I blinked at the polished table, the eight velvet chairs, the tall vase of flowers that definitely weren't real. It was the kind of room rich people forgot they had.

I wouldn't mind robbing this place if it wasn't my ex girlfriend's parent's place. Chicago's gone to shit, anyway.

I tried to look impressed, but my eyes kept flickering, heavy. My head felt like it weighed forty pounds. Every blink lasted a second too long.

Mrs. Graham noticed. I'm glad she did.

"You must be exhausted," she said, voice dipping into a soft, honeyed tone 

Bedroom quarters.

Plural.

Great.

I nodded dumbly and let her lead me.

We descended another staircase—this one narrower, carpet muffling our steps. I instantly hated it.

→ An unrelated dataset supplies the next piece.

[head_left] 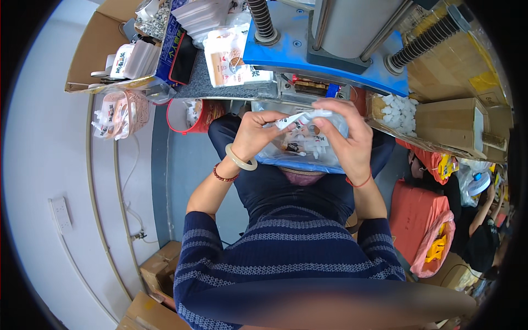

Being below the main floor felt wrong. Trapped. Too far from Lila. Too close to…whatever this woman actually was.

The words Lila pleaded for me to believe grew louder in my mind.

God damn it, couldn't she just be wrong about this one thing?

The deeper we went, the more her motherly mask slipped. Not all at once—just hairline fractures. The smile held, but her eyes sharpened. Her movements got a little too close.

Her hand drifted to my waist. My muscles tensed.

"This floor has several guest rooms," she murmured, leading me past closed doors. "We don't use them much anymore."

Her voice echoed slightly. The hallway was long, dim, too quiet.

Then—

A smell.

Slow. Creeping.

Like something rotting behind a wall.

Not strong enough to choke me, but enough to curl into my brain and sit there, whispering that something down here wasn't right.

Fuck it. I was too tired to give a shit.

I just wanted a room to sleep in.

It felt too disrespectful to even ask, anyway.